Título: Oferta de ações frustra plano do governo
Autor:
Fonte: Valor Econômico, 17/05/2010, EU& .S.A., p. D5
Não foi apenas o discurso da Petrobras que mudou desde o anúncio da capitalização. Sem que tenha havido uma explicação clara, o modelo da operação também foi alterado, a começar pela troca de um aumento de capital privado por uma oferta pública de ações com prioridade para os atuais acionistas da estatal.
Segundo Almir Barbassa, diretor financeiro e de relações com investidores da Petrobras, o problema do modelo inicial é que a empresa define um preço de subscrição das ações em uma determinada data, e a operação só ocorre de fato cerca de 60 dias depois. Se o papel caísse na bolsa nesse intervalo, a operação poderia ser um fracasso. A justificativa é razoável, mas cabe a pergunta: será que o governo e a Petrobras não sabiam como funcionava um aumento de capital privado em agosto de 2009?
Em matéria publicada pelo Valor no dia 1º de setembro, o diretor financeiro da Petrobras dizia que o trâmite da oferta privada era "relativamente rápido", inclusive quando considerados os prazos para o exercício do aumento de capital por parte dos minoritários e para a liquidação.
Na leitura dos analistas, a mudança para oferta pública teria sido adotada por três possíveis razões. A primeira é que o processo burocrático para sua realização é mais curto - e não resta muito tempo para a Petrobras realizar a oferta até julho, como pretende.
A segunda razão é que por esse sistema se amplia o leque potencial de investidores que participarão da operação, mesmo que no modelo inicial fosse possível a venda de direitos de subscrição para outros investidores.
O terceiro motivo está na formação de preço da ação, que será determinado conforme a demanda do mercado - e não por uma decisão unilateral da administração -, o que permite que o investidor coloque no preço do papel as dúvidas em relação à oferta.
Em resumo, a visão é de que o novo modelo é mais pró-mercado e a proposta inicial atendia mais aos interesses do governo.
Reforçando essa ideia, na edição de setembro de 2009 da revista Valor Investe, um diretor da Petrobras que pediu para não ter o nome revelado defendia o uso da oferta pública tradicional desde o princípio, mas dizia que a decisão era do controlador, e não dos executivos.
A oferta privada contemplava melhor a intenção declarada da União de aumentar sua fatia no capital total da companhia. Embora controle a Petrobras com 55,7% das ações com direito a voto, o governo possui apenas 32% do capital total da companhia.
Uma evidência de que esse era o propósito é que, naquele momento, a estatal dizia não precisar, necessariamente, do dinheiro da capitalização.
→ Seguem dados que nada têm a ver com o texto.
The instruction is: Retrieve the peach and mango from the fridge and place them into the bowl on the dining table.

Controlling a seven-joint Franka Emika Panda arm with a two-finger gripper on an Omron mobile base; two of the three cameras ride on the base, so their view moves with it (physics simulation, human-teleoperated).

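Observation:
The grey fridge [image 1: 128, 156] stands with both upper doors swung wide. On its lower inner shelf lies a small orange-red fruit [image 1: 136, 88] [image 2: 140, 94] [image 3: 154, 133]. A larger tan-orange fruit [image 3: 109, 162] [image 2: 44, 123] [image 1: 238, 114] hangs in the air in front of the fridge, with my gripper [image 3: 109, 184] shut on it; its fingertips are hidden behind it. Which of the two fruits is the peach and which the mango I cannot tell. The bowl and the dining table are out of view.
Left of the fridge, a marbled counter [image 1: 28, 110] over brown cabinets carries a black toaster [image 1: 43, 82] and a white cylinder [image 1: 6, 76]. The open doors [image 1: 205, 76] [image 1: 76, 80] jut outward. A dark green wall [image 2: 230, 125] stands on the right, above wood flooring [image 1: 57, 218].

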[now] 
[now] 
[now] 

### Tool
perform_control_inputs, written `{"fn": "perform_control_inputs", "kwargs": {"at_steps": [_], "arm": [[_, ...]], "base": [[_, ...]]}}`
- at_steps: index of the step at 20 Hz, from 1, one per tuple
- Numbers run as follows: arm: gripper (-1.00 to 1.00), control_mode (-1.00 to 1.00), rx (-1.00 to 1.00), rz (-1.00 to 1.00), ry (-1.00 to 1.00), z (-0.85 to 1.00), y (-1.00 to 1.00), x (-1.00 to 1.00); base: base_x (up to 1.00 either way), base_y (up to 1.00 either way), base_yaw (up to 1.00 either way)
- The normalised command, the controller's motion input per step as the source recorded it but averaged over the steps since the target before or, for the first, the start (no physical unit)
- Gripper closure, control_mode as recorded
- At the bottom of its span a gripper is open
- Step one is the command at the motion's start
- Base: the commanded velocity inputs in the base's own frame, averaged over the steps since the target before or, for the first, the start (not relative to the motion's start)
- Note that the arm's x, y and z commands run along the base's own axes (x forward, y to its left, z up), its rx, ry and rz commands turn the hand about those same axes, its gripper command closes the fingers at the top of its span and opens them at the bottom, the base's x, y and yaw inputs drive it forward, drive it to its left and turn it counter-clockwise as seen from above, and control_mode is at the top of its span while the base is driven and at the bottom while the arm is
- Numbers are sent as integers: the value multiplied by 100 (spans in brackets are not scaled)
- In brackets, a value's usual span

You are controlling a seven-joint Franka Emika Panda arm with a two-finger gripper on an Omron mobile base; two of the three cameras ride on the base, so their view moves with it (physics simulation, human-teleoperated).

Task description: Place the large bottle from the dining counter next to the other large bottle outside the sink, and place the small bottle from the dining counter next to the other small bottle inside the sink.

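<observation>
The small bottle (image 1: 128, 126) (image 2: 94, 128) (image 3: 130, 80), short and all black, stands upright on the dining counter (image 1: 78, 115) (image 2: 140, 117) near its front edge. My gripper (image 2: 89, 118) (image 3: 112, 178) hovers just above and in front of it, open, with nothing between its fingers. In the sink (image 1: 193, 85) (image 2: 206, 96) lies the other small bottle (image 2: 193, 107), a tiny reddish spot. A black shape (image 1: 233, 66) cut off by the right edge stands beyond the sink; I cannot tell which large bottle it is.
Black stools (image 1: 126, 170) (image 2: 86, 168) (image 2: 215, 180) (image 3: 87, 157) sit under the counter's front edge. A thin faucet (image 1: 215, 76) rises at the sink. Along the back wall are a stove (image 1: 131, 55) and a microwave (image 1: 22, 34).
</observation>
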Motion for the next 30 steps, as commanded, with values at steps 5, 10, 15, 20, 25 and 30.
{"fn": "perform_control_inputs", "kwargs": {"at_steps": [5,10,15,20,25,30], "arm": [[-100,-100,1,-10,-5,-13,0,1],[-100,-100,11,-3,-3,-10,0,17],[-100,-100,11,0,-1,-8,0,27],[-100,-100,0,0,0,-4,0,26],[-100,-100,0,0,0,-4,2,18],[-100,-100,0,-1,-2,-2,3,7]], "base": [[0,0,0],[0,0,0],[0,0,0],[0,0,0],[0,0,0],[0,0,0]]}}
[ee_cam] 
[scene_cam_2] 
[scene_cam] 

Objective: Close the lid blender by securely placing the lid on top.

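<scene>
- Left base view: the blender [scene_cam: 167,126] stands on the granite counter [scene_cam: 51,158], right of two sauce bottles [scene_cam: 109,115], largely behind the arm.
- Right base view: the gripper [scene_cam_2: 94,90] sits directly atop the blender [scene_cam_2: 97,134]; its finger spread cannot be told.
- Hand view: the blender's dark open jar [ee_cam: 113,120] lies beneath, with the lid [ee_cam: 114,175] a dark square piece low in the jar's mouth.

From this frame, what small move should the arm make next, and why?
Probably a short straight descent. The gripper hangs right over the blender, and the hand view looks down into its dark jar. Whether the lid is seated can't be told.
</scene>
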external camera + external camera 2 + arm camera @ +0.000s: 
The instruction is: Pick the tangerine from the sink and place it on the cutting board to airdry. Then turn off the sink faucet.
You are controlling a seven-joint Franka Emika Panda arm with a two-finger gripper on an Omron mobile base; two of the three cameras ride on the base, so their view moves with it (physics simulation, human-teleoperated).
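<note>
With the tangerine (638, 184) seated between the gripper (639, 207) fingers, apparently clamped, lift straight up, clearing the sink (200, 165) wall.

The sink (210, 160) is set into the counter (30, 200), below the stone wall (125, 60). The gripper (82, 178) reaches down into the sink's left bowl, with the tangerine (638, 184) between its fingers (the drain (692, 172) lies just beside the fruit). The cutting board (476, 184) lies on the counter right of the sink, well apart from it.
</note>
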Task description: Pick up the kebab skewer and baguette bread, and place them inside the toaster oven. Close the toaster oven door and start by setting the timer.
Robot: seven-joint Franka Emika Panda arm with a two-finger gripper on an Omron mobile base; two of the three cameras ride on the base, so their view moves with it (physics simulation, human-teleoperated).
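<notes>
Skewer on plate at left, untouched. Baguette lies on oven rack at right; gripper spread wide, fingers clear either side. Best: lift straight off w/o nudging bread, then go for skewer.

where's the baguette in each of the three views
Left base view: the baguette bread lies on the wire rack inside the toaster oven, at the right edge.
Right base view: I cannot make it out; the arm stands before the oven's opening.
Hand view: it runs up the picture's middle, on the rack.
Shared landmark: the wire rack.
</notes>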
E mesmo no caso dos até 5 bilhões barris da cessão onerosa, que seriam muito bem-vindos, não havia urgência para a cessão, uma vez que apenas nos campos do pré-sal já descobertos - Iara, Tupi, Guará e no Parque das Baleias -, há de 10,6 bilhões a 16 bilhões de barris para serem recuperados e não existe infraestrutura para a exploração imediata desses campos.
No dia 10 de setembro, o Valor publicou a seguinte frase de Gabrielli: "A velocidade do pré-sal além disso [desses blocos] vai ser muito determinada pela capacidade de produção de sondas, de barcos de apoio, árvores de natal molhadas, de "flowlines", de infraestrutura para entrega de suprimento, de gente para operar esses sistemas. É isso que vai limitar o crescimento."
Elevar a fatia no capital da estatal seria importante para conseguir justificar por que a empresa foi escolhida como operadora única do petróleo na camada pré-sal, conforme o novo marco regulatório enviado para o Congresso Nacional. Alguns membros do próprio governo diziam que a estatal não poderia ser favorecida por ter boa parte do capital na mão de investidores estrangeiros. Sem dinheiro para injetar na companhia, o governo entraria com os barris.
No momento atual, ainda existe a preferência da Petrobras pelo modelo de cessão onerosa, que lhe dará os barris diretamente - sem licitação -, e com um preço menor do que seria caso o governo tivesse um conhecimento maior das áreas a serem cedidas. Mas o que parece mover o interesse da empresa é o dinheiro que viria com o aumento de capital - que antes não era tido como necessário -, a fim de cumprir o plano de investimento da companhia.
"A capitalização é de uma vez. É para entrar de US$ 15 bilhões a US$ 25 bilhões este ano para manter a razão capital/dívida e dívida/lajida", disse Gabrielli em entrevista publicada no dia 24 de março pelo Valor.
Além do caixa que entra na operação, o aumento do patrimônio líquido possibilitará novas emissões de dívida.